The answer should hold only the lines from the beginning of the listing below to the line containing "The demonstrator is", both included, with every picture left out.

>>>

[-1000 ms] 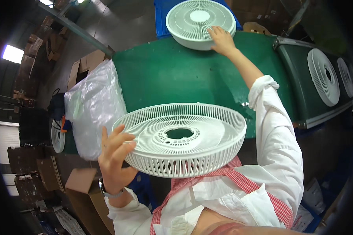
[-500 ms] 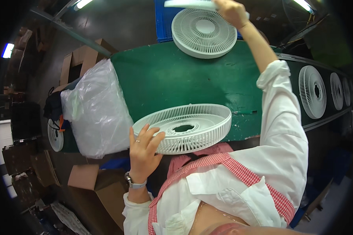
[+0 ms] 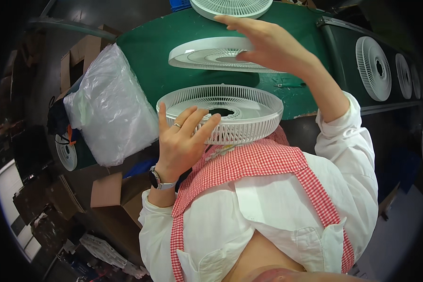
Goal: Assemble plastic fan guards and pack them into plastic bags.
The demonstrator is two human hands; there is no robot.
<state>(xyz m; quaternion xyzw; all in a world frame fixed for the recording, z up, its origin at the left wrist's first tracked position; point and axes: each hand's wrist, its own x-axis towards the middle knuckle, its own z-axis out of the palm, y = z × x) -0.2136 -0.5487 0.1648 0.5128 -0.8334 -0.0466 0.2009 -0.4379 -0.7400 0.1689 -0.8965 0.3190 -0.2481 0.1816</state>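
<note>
A deep white round fan guard (image 3: 249,129) with a hole in its centre rests near me at the front edge of the green table. My left hand (image 3: 183,141) grips its near left rim, fingers reaching over the edge. Above and beyond it, a shallower white fan guard (image 3: 197,58) hangs tilted over the table. My right hand (image 3: 272,44) holds this one at its right side, thumb toward me and fingers stretched beyond the rim. The hand hides part of that guard.
Another white guard (image 3: 232,7) lies at the table's far edge. A pile of clear plastic bags (image 3: 112,108) covers the left side. A green pen-like tool (image 3: 290,85) lies on the table (image 3: 150,42). Several guards, such as one guard (image 3: 373,68), stand along the dark conveyor (image 3: 338,51) at right.
My right hand has brought the shallower guard from the far end toward me, over the table. My left hand stays on the near guard's rim. The whole view has shifted.
</note>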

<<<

__WRITTEN SOLUTION__:
[-1000 ms] 
[-500 ms] 
[+0 ms] 
Goal: Assemble plastic fan guards and pack them into plastic bags.
The demonstrator is two human hands; there is no robot.

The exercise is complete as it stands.